Tensions remain at crisis point in several parts of India. At least 45 Christians have been murdered by mobs of Hindu fanatics over the past month, according to church officials. An estimated 50,000 people have been driven from their villages and 4,000 homes destroyed amid an upsurge in Hindu nationalism.

Today one person was killed when police opened fire on a Hindu mob that stormed a police station in the eastern state of Orissa, demanding the release of extremist leaders held for attacking Christians.

Amid evidence that the violence is spreading, a US federal commission has called on Mr Bush, a Christian who has worn his faith on his sleeve while in office, to press the issue when he meets the Indian Prime Minister, Manmohan Singh.

Felice D. Gaer, the chairman of the United States Commission on International Religious Freedom, said: "If India is to exercise global leadership Prime Minister Singh should demonstrate his government's commitment to uphold the basic human rights obligations to which it has agreed ... The Indian government's response remains inadequate."

The criticism comes after condemnation of India's record in policing anti-Christian riots by the Pope and the Archbishop of Canterbury.

Mr Singh will be hoping to use his meeting with Mr Bush to help ease a deal past the US Congress that will give India access to American civilian nuclear technology.

The White House has already been instrumental in ending India's decades-old status as a nuclear pariah, giving the country access to outside atomic equipment despite its refusal to sign the Nuclear Non-Proliferation Treaty.
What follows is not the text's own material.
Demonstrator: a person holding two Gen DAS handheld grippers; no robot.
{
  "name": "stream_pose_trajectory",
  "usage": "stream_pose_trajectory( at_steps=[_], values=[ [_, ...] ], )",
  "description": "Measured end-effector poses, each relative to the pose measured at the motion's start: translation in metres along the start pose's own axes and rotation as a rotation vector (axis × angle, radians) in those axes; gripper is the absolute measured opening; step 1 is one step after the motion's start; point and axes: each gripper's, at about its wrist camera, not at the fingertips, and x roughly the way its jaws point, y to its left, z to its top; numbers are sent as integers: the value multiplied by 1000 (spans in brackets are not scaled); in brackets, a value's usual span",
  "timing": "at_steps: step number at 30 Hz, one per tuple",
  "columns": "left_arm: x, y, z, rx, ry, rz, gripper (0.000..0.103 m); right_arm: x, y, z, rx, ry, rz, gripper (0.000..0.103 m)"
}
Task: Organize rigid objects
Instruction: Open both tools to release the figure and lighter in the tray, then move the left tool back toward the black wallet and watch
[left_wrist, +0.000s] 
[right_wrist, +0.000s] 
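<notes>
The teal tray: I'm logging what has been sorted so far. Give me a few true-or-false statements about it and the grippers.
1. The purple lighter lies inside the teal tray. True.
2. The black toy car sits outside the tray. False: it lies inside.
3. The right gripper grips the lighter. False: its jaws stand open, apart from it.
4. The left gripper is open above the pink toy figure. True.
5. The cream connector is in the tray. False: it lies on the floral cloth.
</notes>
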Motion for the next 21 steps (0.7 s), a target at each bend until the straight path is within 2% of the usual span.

The deal is regarded as an indicator of America's desire to nurture India as a counterforce to the rise of China in Asia.

But any notion that the US is championing a country that allows violence against Christians is sure to enrage millions of devout Americans.

In Orissa, the site last month of the worst anti-Christian violence in India since Independence, about 12,000 refugees remain in camps, unwilling to risk returning to their villages. As many as 40,000 are still hiding in the jungle.

David Griffiths of Christian Solidarity Worldwide, a campaign group, who is in Orissa, said: "Anyone going back is either facing violence or coercive conversion to Hinduism. [And yet, the state government] continues to claim that everything is normal."

There are fears that without international pressure anti-Christian attacks will continue to spread as Hindu extremist politicians seek to mobilise voters before general elections that must be held before May.

In the past week more than 20 churches have been targeted in and around the southern city of Bangalore, the centre of India's flagship IT industry.

The unrest is thought to have been led by the Bajrang Dal, an extremist Hindu youth organisation that is opposed to the alleged conversion of poor Hindus by foreign-backed Christian missionaries.

Ms Gaer said that both Indian and the US are "joined in the battle against elements of extremism originating from religious communities".

The UN recently gave warning that a rise in violence against minorities by extremists among India's dominant Hindus risked sparking a repeat of the anti-Muslim riots that hit Gujarat in 2002, which claimed 2,500 lives.